The bread section is worth navigating separately. Malabar parotta — flaky, layered, requiring the specific folding technique that makes the dough self-laminating during cooking — arrives in the correct form that most restaurants outside Kerala fail to achieve. Appam with a lacy edge and a soft, yielding centre. Set dosa that has been fermented to the exact degree of sourness required. These are preparations that look simple and are technically demanding, and the Dakshin kitchen executes them with the confidence of a team that has been cooking this food for decades.

Why It's Perfect for Impressing Clients

Dakshin impresses by demonstrating that Indian cuisine — specifically South Indian cuisine, which occupies an undervalued position in the global dining hierarchy — merits the same formality and investment as any European fine dining tradition. Bringing a client here sends the signal that you know India deeply enough to go beyond the obvious. The guided service does the explanatory work, so the host does not need to perform expertise; the restaurant provides it. The ITC Maratha address is five-star institutional weight. The Sampoornam menu removes ordering complexity. The experience leaves the client with a genuine education they did not expect from a restaurant meal.

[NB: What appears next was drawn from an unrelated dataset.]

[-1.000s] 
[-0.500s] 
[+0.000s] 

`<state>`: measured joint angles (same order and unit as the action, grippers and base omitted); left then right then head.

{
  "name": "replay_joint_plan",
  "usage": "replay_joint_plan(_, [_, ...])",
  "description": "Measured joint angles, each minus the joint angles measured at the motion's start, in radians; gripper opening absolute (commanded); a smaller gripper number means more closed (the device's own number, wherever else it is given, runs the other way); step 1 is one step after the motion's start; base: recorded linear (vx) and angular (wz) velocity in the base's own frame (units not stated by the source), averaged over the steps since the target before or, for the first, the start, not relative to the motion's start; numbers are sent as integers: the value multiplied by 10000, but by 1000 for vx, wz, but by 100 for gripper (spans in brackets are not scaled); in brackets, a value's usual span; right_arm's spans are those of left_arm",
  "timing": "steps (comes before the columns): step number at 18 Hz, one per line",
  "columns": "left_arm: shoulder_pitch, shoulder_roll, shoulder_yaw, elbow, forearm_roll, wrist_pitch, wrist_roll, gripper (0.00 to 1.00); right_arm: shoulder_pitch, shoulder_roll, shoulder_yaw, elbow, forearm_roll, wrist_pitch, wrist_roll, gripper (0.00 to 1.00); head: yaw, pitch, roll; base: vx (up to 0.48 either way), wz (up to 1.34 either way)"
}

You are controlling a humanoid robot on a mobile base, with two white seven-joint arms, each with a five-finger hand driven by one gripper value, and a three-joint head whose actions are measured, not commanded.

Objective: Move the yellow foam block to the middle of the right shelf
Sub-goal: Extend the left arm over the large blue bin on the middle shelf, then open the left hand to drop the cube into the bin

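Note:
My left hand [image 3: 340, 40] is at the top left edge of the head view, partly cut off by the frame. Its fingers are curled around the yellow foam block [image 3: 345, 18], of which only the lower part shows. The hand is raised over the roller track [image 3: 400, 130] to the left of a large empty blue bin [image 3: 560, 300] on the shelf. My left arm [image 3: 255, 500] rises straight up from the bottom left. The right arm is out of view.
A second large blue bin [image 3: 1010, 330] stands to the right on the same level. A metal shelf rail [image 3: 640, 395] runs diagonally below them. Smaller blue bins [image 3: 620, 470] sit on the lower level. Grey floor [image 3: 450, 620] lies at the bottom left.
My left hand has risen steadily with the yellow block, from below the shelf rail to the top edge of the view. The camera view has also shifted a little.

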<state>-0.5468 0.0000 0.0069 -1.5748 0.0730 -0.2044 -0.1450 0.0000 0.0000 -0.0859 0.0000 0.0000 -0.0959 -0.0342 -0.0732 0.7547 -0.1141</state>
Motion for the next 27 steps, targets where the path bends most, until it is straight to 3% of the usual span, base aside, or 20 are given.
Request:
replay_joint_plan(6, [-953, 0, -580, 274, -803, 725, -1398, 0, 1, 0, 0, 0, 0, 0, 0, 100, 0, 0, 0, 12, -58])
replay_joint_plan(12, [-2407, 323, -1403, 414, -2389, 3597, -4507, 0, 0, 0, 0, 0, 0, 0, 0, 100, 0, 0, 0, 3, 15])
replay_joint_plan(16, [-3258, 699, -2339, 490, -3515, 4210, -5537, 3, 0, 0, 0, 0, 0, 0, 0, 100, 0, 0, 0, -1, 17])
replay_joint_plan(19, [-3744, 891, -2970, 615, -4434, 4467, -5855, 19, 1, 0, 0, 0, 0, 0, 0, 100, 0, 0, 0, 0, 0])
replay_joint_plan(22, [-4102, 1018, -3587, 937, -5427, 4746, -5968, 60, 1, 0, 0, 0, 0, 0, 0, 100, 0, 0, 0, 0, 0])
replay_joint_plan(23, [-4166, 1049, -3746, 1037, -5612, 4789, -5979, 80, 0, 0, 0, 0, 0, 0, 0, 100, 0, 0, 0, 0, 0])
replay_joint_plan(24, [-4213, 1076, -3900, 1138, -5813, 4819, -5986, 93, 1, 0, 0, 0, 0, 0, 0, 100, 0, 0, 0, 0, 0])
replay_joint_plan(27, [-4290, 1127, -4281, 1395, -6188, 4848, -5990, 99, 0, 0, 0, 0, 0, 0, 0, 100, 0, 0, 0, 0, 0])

Why It's Perfect for Solo Dining

A meal at Dakshin alone — particularly the Sampoornam menu with the chef's guided commentary — is one of the finest educational dining experiences available in India. The format accommodates a single diner without the social awkwardness that plagues solo visits to restaurants built for groups. The guided service creates natural conversation with the staff, and the systematic regional progression of the menu gives the solo diner something to pay attention to throughout the meal. The Saivam menu for a solo vegetarian diner is one of the most comprehensive introductions to South Indian vegetarian cooking available in a restaurant context anywhere in the world.

9.1 Food
8.8 Ambience
8.0 Value

Signature Dishes & The Menu

The Sampoornam tasting menu is the clearest expression of what Dakshin does at its best — order it for a first visit and for any guest who eats South Indian food only in passing. Individual highlights: the Malabar prawn curry for Kerala's coconut tradition; the Andhra chicken for the defining heat of that tradition; the set dosa for the fermentation craft that Dakshin applies to its batters; and the rasam, which should be ordered as a palate reset between richer preparations. The Matsyam section is strongest with the coastal fish preparations — specifically the Kerala-style karimeen if available, or the Mangalorean fish curry with the distinctive sourness of raw mango. Desserts: the payasam in its regional variations (coconut milk from Kerala, jaggery from Karnataka) is the correct ending. Do not accept ice cream as a substitute.

The Verdict

The institution that defined what South Indian fine dining could be, still delivering on that premise with a consistency that over three decades earns more respect rather than less. The food at Dakshin is not fashionable — it is not trying to reimagine or deconstruct South Indian cooking the way Masque reimagines Indian cuisine broadly. It is trying to preserve and celebrate six distinct traditions at the highest level of technical execution. On that ambition, it succeeds. Essential for anyone serious about Indian food who has not made the pilgrimage.